1. Regulator Perspective. The hearing provided insight into the regulators’ perspective on the crypto market broadly and on the application of regulations to the crypto market specifically. The statements made by both chairmen suggest that regulators have divided this sector into three distinct categories: (1) “established” cryptocurrencies (e.g., Bitcoin and Ethereum) and their related derivative products; (2) initial coin offerings, viewed as a new financing alternative for blockchain technology companies; and (3) distributed ledger or blockchain technology. While the chairmen spoke cautiously about the first two categories, they expressed hope regarding the use of blockchain technology as a ground-breaking technology across financial systems.
2. ICO Status under Securities Laws. Chairman Clayton took a particularly strong position regarding digital tokens by expressly stating that every ICO he has seen is a sale of a security.
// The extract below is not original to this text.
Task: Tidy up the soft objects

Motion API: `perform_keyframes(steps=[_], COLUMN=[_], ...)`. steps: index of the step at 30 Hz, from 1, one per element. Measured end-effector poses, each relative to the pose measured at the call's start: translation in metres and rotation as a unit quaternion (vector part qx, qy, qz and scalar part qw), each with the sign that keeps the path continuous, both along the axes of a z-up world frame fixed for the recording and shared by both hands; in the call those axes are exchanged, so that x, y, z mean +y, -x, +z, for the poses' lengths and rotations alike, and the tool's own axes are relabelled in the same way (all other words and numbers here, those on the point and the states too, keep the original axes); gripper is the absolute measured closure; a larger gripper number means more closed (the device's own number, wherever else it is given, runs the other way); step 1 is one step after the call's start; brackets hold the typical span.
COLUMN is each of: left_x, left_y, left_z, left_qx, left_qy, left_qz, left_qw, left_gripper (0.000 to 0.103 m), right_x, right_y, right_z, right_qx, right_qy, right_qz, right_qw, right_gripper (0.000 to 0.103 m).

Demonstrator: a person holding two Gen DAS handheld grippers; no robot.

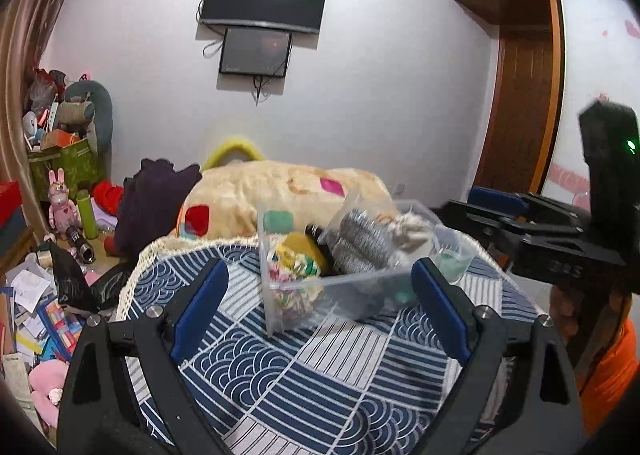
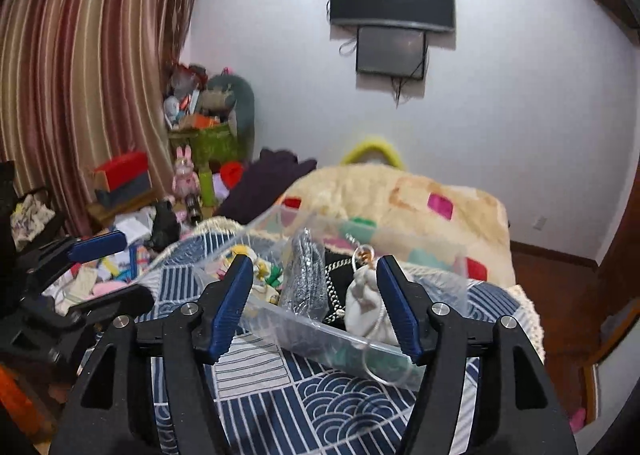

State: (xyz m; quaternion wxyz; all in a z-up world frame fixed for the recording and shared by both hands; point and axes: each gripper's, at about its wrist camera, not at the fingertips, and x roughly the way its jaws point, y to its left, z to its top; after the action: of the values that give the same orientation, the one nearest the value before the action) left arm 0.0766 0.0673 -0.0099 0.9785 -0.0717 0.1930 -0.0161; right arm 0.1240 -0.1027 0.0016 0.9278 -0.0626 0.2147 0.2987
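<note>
- Between my right gripper's (image 2: 314,297) blue pads (image 2: 236,303) — spread wide, gripping nothing — sits the near wall of the clear bin (image 2: 320,329), just ahead and slightly below.
- White drawstring pouch (image 2: 366,305) lies nearest, just inside my right-hand pad; the silver knit in a plastic sleeve (image 2: 304,279) stands more toward the middle.
- Bin's long axis runs across my view, tilted lower right.
- My left gripper (image 1: 320,309), also spread and empty, faces the bin's corner — farther back, I judge.
- Bin rests on the blue patterned cloth (image 2: 340,403).
</note>
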Motion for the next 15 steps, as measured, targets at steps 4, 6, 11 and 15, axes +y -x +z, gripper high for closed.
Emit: perform_keyframes(steps=[4, 6, 11, 15], left_x=[-0.004, -0.008, -0.02, -0.023], left_y=[0.01, 0.016, 0.031, 0.039], left_z=[0.018, 0.025, 0.04, 0.044], left_qx=[-0.025, -0.037, -0.061, -0.07], left_qy=[0.001, -0.003, -0.017, -0.016], left_qz=[-0.001, -0.004, -0.006, -0.006], left_qw=[0.9997, 0.9993, 0.9979, 0.9974], left_gripper=[0.005, 0.003, 0.0, 0.0], right_x=[-0.016, -0.021, -0.03, -0.036], right_y=[0.021, 0.03, 0.049, 0.056], right_z=[0.015, 0.021, 0.027, 0.023], right_qx=[-0.028, -0.041, -0.065, -0.061], right_qy=[-0.023, -0.029, -0.043, -0.054], right_qz=[-0.014, -0.018, -0.031, -0.031], right_qw=[0.999, 0.999, 0.996, 0.996], right_gripper=[0.029, 0.028, 0.02, 0.018])
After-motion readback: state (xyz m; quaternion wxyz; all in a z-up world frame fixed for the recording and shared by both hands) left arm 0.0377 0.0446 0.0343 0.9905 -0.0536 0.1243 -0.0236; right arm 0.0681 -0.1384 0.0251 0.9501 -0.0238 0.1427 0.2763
Additionally, several times throughout the hearing Chairman Clayton took the opportunity to address those in the ICO industry about participating in unregistered or non-exempt token sales:
“You can call it a coin but if it functions as a security it is a security. [. . .] Those who engage in semantic gymnastics or elaborate re-structuring exercises in an effort to avoid having a coin be a security are squarely in the crosshairs of our enforcement provision.”
While it may have been due to the brief nature of the hearing, Chairman Clayton focused primarily on the “expectation of profits” prong of the Howey test when describing why, in his opinion, every ICO he has evaluated constitutes a sale of a security. This opinion has not yet been tested in court, but it seems clear that Chairman Clayton disagrees, at least under certain circumstances, with the “utility” token framework that has been used by some to argue that a token is not a security.
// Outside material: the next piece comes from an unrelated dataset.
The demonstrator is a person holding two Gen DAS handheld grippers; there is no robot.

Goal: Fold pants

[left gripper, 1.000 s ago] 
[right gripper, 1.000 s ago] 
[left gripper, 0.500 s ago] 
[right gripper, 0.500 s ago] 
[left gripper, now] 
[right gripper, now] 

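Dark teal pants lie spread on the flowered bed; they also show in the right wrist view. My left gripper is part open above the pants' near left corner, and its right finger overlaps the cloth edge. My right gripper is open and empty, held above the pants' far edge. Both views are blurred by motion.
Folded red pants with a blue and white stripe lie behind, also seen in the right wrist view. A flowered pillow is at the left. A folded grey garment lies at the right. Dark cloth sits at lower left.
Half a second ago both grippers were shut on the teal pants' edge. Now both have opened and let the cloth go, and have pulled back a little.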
3. Jurisdiction Over Crypto Market. A serious question remains regarding which regulatory agencies have jurisdiction over the various aspects of the crypto market. Both chairmen spoke and wrote about the overlap between their two agencies and their attempts at working with each other and with other federal and state agencies, but they appear to be in the early stages of figuring out effective regulatory solutions. Multiple Senators pushed the chairmen on whether there were any gaps in the regulatory landscape of the crypto sector and whether additional legislation was necessary to address such gaps or to change the jurisdictional mandate of a specific agency to provide full jurisdiction over the sector. While both chairmen stated that additional legislation may be necessary, they took the position that they lacked enough information to answer such questions during the hearing and agreed to work together to find adequate answers.
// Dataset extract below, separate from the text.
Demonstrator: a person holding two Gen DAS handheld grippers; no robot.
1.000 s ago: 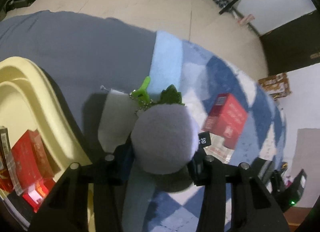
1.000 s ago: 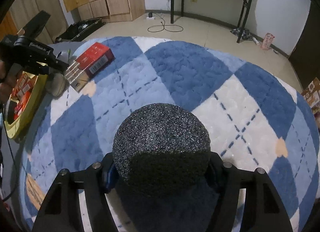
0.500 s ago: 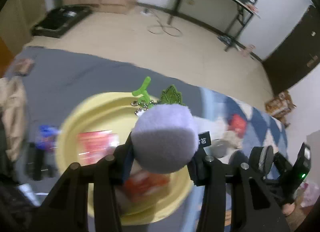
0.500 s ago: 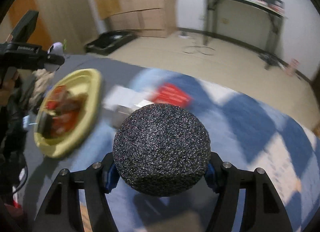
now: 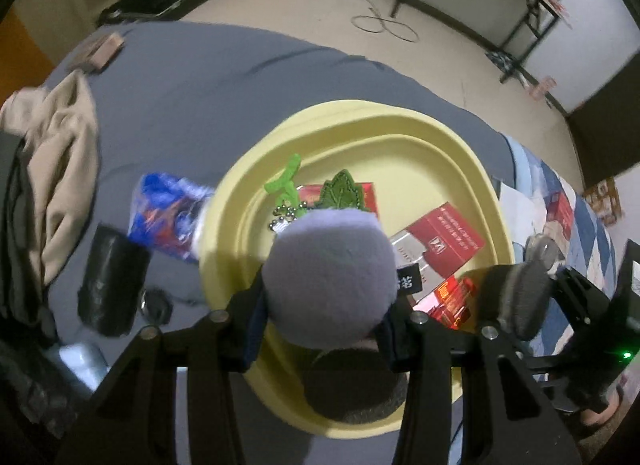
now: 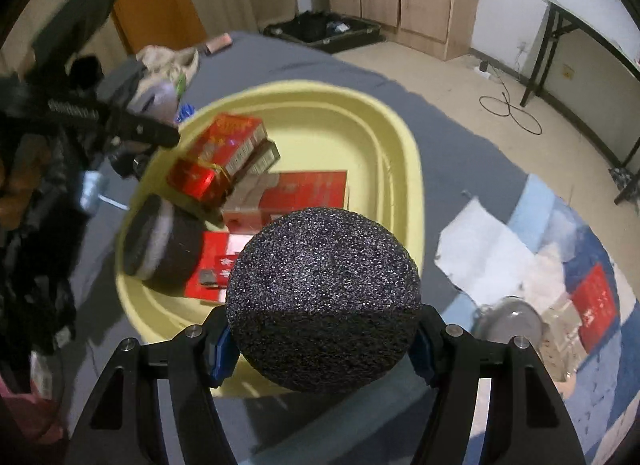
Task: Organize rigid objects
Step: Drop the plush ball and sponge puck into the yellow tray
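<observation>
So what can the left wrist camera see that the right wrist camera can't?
Only the left wrist view shows the purple plush ball with its green leaf, squeezed in the left hand-held gripper, and a blue packet beside the basin. Only the right wrist view shows the black sparkly ball in the right hand-held gripper, plus a white sheet on the rug. Both show the yellow basin holding red boxes.

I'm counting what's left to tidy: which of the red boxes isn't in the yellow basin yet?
The red box lying on the blue checked rug, right of the yellow basin. The other red boxes lie inside the basin.
</observation>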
4. Blockchain Technology. In acknowledging the potentially revolutionary aspects of distributed ledger and blockchain technology, both chairmen recognized the need to continue to foster such innovation in the United States. Chairman Giancarlo was particularly passionate about the future of this technology and how it has captured the attention and interest of the younger generations. While both chairmen tempered the excitement for these technologies by recognizing that regulatory oversight was necessary, this demonstrable interest in fostering technological innovation should be taken as a positive sign for the crypto sector, as there appears to be a genuine interest in finding effective ways foster innovation in the sector while also providing much-needed regulatory oversight.
Ultimately, the hearing indicated that regulators are still working on understanding the crypto market and how to effectively regulate it. This is a maturing industry and, though lagging behind, a maturing regulatory structure as well. Industry leaders will need to continue to engage with these regulators to develop effective regulatory solutions. Both chairmen have expressed interest in fostering continued innovation in the sector, but it is on those in the sector to work with regulators to help develop solutions that actually foster innovation.